Also, the result of conda info

     active environment : larm
    active env location : /Users/pouya/miniconda3/envs/larm
            shell level : 3
       user config file : /Users/pouya/.condarc
 populated config files : 
          conda version : 22.11.1
    conda-build version : not installed
         python version : 3.9.12.final.0
       virtual packages : __archspec=1=arm64
                          __osx=13.0=0
                          __unix=0=0
       base environment : /Users/pouya/miniconda3  (writable)
      conda av data dir : /Users/pouya/miniconda3/etc/conda
  conda av metadata url : None
           channel URLs : https://repo.anaconda.com/pkgs/main/osx-arm64
                          https://repo.anaconda.com/pkgs/main/noarch
                          https://repo.anaconda.com/pkgs/r/osx-arm64
                          https://repo.anaconda.com/pkgs/r/noarch
          package cache : /Users/pouya/miniconda3/pkgs
                          /Users/pouya/.conda/pkgs
       envs directories : /Users/pouya/miniconda3/envs
                          /Users/pouya/.conda/envs
               platform : osx-arm64
             user-agent : conda/22.11.1 requests/2.28.1 CPython/3.9.12 Darwin/22.1.0 OSX/13.0
                UID:GID : 501:20
             netrc file : None
           offline mode : False

Checking the values you asked, when I call the trainer from a .py file, they are all true but when I call it from inside a cell in VSC, it's _TORCH_GREATER_EQUAL_1_12 == True torch.backends.mps.is_available() == True platform.processor() in ("arm", "arm64") ==True platform.processor() ==arm

And from a Jupyter NB cell: _TORCH_GREATER_EQUAL_1_12 == True‍‍‍‍‍ torch.backends.mps.is_available() == True platform.processor() in ("arm", "arm64") == False platform.processor() == i386

it seems to me that the issue lies with the Jupyter notebook inside the VS Code, as it is only occurring when I use it and it appears to be unable to correctly detect the platform.processor(). This suggests that there may be a problem on their end.

awaelchli commented 1 year ago

Yes exactly. If Python returns platform.processor() == i386, then that means you are in an environment where Rosetta is emulating Python (pretending to be on an Intel processor and translating instructions to ARM).

As long as you stay inside that conda environment (it correctly returns platform : osx-arm64), you should be fine. Your VSCode plugin for the Jupyter notebook must be using a different environment. It can probably be selected somewhere, I'm not familiar with it.

Pouyaexe commented 1 year ago

Thanks. I'll try to re-install the VS code!
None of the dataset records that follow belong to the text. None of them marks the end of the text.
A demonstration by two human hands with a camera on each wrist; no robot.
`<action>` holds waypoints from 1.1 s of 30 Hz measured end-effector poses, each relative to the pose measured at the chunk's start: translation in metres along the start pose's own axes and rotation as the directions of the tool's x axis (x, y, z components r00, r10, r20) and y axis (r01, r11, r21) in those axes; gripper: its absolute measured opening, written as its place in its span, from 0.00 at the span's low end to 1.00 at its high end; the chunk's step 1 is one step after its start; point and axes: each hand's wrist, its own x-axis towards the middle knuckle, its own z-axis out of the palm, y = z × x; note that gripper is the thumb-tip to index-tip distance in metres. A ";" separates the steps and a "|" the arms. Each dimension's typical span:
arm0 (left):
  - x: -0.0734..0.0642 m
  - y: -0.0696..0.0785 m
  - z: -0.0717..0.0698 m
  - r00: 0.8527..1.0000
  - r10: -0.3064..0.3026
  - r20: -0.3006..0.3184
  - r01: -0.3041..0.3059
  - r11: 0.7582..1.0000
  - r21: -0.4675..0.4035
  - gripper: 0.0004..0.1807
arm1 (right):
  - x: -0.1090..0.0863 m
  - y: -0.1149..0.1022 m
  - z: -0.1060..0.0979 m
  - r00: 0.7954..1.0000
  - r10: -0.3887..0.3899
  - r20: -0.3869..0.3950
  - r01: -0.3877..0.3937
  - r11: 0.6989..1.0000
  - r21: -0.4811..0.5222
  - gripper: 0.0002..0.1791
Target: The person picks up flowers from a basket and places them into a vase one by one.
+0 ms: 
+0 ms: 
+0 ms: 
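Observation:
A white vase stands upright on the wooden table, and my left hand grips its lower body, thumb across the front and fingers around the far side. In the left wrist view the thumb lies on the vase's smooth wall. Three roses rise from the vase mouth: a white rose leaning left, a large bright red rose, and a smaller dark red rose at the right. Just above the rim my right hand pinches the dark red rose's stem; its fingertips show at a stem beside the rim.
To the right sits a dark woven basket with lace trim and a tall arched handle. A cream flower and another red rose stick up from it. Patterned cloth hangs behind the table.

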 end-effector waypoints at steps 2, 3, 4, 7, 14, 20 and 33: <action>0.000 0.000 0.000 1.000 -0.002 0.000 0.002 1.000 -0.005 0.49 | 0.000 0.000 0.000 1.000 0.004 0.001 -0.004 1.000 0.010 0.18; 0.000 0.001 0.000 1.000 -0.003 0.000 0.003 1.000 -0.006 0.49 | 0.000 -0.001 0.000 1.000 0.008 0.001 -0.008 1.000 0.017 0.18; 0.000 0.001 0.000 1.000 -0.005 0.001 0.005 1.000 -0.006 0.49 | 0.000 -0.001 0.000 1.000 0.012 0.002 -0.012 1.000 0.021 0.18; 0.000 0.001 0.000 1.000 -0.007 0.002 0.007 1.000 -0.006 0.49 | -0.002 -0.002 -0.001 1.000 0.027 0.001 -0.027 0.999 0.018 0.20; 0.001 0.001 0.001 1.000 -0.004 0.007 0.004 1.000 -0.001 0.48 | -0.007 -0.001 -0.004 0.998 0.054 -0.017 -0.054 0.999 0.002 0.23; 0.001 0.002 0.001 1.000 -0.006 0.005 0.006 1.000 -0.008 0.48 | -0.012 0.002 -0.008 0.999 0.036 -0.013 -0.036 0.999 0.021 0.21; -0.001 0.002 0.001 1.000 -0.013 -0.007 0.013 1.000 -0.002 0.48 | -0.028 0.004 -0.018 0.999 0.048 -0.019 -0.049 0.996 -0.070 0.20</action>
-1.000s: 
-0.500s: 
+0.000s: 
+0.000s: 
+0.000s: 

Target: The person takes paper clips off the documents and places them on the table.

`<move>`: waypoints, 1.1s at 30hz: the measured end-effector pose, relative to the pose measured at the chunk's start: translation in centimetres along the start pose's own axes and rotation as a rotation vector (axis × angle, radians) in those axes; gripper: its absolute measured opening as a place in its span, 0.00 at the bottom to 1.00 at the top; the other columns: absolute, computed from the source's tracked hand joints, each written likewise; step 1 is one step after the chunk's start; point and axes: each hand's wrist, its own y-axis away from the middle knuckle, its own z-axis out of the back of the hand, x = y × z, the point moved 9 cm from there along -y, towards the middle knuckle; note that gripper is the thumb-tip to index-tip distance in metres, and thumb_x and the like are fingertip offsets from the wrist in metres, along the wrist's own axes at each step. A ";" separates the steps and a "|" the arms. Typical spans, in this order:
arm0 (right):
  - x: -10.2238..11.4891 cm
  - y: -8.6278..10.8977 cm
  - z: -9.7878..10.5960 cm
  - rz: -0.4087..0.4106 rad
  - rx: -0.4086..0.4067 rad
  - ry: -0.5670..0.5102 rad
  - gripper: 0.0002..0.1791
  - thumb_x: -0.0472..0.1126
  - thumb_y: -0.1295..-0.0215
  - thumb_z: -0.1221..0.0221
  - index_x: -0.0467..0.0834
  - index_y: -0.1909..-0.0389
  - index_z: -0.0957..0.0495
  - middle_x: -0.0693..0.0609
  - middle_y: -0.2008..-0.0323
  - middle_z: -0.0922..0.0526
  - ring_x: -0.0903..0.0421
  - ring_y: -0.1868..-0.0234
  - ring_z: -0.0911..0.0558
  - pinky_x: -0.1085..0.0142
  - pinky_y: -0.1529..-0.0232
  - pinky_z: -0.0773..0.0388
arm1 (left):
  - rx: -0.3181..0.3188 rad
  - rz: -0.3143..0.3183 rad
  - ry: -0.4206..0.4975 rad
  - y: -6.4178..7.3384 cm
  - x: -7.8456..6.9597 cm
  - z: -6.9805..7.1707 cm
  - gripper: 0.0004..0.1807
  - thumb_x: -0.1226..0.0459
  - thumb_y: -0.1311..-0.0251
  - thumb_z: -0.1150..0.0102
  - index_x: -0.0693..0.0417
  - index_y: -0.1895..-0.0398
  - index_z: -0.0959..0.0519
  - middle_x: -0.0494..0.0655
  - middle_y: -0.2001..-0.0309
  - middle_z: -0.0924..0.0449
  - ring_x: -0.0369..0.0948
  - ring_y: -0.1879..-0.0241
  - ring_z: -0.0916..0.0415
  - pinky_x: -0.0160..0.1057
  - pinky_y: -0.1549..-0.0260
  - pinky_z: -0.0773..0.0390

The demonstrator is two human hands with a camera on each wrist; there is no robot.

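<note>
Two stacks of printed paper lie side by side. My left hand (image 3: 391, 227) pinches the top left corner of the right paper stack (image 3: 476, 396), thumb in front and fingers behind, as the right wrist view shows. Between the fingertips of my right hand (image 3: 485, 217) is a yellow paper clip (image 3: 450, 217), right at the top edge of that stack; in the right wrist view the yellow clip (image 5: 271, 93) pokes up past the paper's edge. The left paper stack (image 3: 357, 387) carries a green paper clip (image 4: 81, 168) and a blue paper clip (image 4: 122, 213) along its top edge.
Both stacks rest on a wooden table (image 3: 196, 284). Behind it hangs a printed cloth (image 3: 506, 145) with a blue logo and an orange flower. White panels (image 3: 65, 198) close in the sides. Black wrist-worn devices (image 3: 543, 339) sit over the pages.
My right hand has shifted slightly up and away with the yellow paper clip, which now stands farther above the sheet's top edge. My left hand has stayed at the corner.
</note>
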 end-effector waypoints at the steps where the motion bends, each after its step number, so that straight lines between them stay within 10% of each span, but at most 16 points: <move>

stale[bot] commented 1 year ago

This issue has been automatically marked as stale because it hasn't had any recent activity. This issue will be closed in 7 days if no further activity occurs. Thank you for your contributions - the Lightning Team!

ringohoffman commented 11 months ago

Related: https://github.com/microsoft/vscode-python/issues/22614?